The central-Dalmatian island of Brač is Hvar’s next-door neighbour, but unfortunately they do not share the long tradition of making large volumes of high-quality wine. Brač is, however, famous for its white stone, an ideal material for sculptors and interior designers (the never-fully-confirmed legend says that some of the white stone in the White House, the one in Washington, comes from the island of Brač), but very unfriendly for those trying to grow grapes and make wine. And on the island of Brač, in the famous tourist centre of Bol, known for its long, moody and flaky pebble beach, Zlatni rat, is where the entrepreneur Jako Andabaka started the winery in 2009, taking over the cellar from the Agricultural Cooperative of Bol.
And as soon as the company was founded and staffed, they started the project of return of the grapes to the island of Brač. They planted 50 ha of new vineyards (mostly pošip and vugava grapes) at the Grabica location, never previously cultivated with vineyards (or anything at all), on a plateau at around 500 meters above the sea level, facing to the southeast – a perfect micro-location to make wine. Except for one small detail: the soil was, in fact, stone, so they had to employ many stone-crushing machines in order to get the soil so that vines can be planted there and produce high-quality grapes. There were other locations as well, some of them historic locations where vines have been cultivated for centuries, such as the Murvica location, where plavac mali has been grown in the past, but the vineyards needed to be revived. In order to revive those locations, major investments were made to improve the conditions, reduce yield and maintain grape quality, while at the same time attempting not the lose the traditional appearance and feel of an old vineyard.
The peculiar bottle packaging was designed by the renowned Croatian design studio Bruketa&Žinić, and it has won awards in the past and attracts attention of potential buyers.
Today Stina winery has a cellar at a very attractive location, the Bol waterfront; in addition to the standard grape processing and wine aging space, the cellar also welcomes tourists for wine tasting and sale - a type of space Bol has been missing for years.

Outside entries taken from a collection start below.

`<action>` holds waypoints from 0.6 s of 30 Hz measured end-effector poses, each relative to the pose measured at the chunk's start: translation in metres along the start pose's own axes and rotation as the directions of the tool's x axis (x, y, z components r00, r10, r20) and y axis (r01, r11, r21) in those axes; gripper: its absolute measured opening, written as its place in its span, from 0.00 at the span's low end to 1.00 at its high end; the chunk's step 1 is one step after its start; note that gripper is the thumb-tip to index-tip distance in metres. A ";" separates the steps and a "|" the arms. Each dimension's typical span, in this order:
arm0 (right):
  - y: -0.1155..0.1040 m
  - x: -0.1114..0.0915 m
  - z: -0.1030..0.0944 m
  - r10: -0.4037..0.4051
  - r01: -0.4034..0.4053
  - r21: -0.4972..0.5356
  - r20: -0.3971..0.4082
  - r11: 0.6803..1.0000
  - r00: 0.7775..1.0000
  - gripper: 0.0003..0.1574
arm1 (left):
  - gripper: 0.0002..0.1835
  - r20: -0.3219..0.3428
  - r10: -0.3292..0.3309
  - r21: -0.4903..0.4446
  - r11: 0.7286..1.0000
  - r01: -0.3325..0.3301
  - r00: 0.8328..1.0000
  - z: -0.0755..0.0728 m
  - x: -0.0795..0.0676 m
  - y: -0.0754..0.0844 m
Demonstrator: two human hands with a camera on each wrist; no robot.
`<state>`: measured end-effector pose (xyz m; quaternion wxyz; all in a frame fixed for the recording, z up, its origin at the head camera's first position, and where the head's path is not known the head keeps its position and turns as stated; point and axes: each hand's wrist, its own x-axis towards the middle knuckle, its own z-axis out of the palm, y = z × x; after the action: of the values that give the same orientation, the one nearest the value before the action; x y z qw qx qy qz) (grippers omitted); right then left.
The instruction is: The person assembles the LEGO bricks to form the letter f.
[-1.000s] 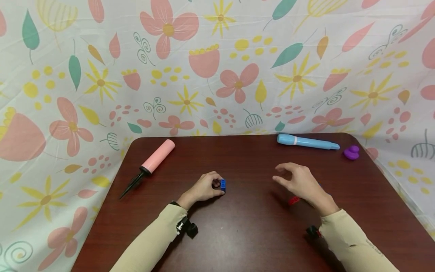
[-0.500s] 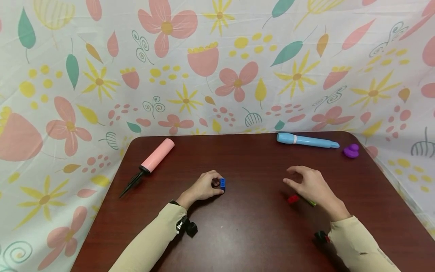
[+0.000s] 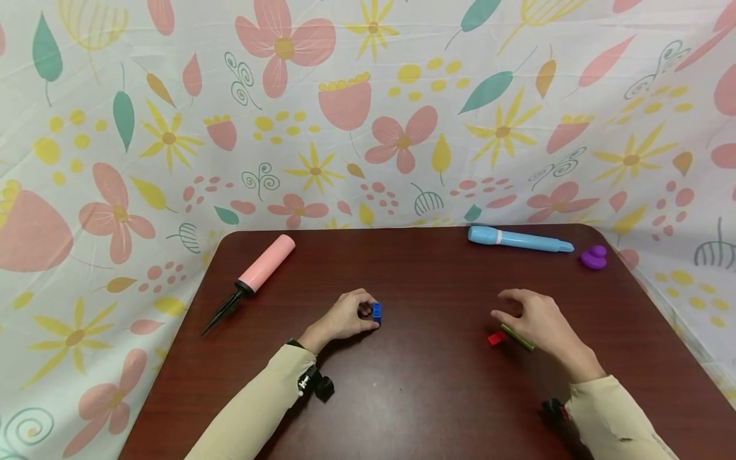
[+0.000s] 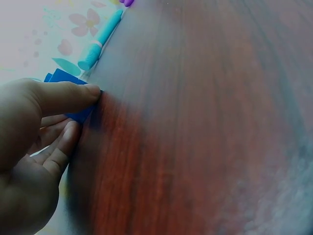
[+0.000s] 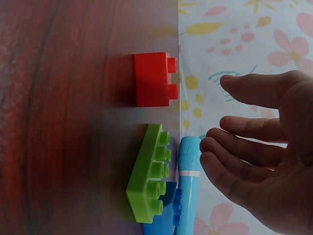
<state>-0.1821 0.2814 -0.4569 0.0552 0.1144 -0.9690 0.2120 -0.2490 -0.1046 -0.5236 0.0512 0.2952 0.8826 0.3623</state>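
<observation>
my l hand (image 3: 344,315) pinches blue brick (image 3: 376,313) btwn thumb & fingers, nr table (image 3: 420,383) ctr; my r hand (image 3: 542,322), fingers relaxed, thumb apart, hovers nr red brick (image 5: 151,80) & green brick (image 5: 143,181), both on table

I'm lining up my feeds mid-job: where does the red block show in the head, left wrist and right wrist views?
Head: the red block is below and right of centre, beside the green block.
Left wrist: not in it.
Right wrist: upper middle, above the green block.
Shared landmark: the light-blue tube, seen in all three.
</observation>
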 end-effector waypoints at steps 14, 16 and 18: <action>0.013 -0.009 0.003 0.040 -0.040 0.005 0.063 0.999 0.997 0.28 | 0.18 -0.009 0.000 0.001 1.000 0.000 1.000 0.001 0.000 0.000; 0.015 -0.009 0.004 0.038 -0.038 -0.005 0.070 0.999 0.997 0.28 | 0.18 -0.007 -0.002 0.000 1.000 0.002 1.000 0.001 0.000 0.000; 0.018 -0.009 0.004 0.036 -0.034 -0.020 0.075 0.999 0.997 0.28 | 0.18 -0.004 0.000 -0.001 1.000 0.000 1.000 0.001 0.000 0.000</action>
<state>-0.1777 0.2970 -0.4693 0.0159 0.1048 -0.9742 0.1994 -0.2488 -0.1040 -0.5239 0.0497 0.2947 0.8824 0.3635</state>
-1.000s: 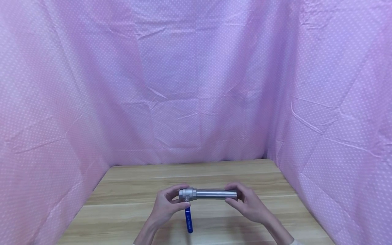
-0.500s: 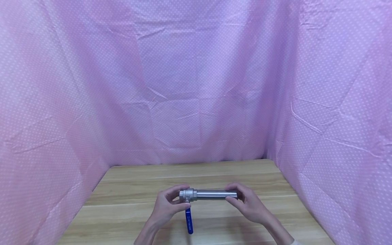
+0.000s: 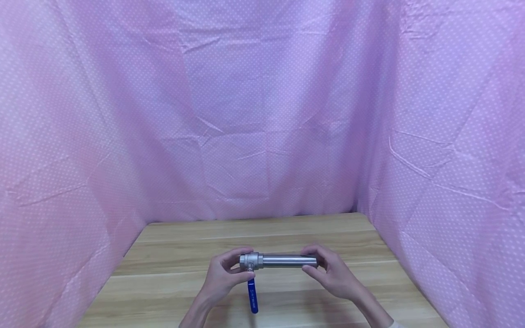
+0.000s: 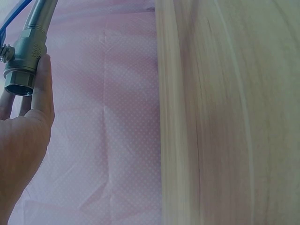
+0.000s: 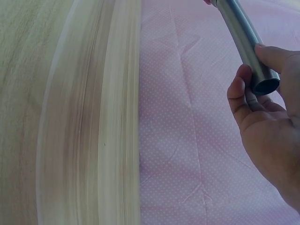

Plavac mali, crljenak, vugava, pošip and some chardonnay are their varieties of choice. They bottle plavac in three lines: Majstor, Barrique and Remek djelo (Masterpiece; wine created only in the best years for plavac mali). Some experts say that their plavac mali, especially Remek djelo is up there with the best plavac mali wines in the world, as it is allowed to live up to its full potential, it’s fruity, with a lot of good tannins, high on alcohol but still very enjoyable and drinkable. They also make a rose wine, called Opol from their plavac mali, and that too is considered to be one of the best rose wines in Croatia, especially in Dalmatia. Vugava and pošip are also wonderful wines, both showing the best characteristics of their varieties.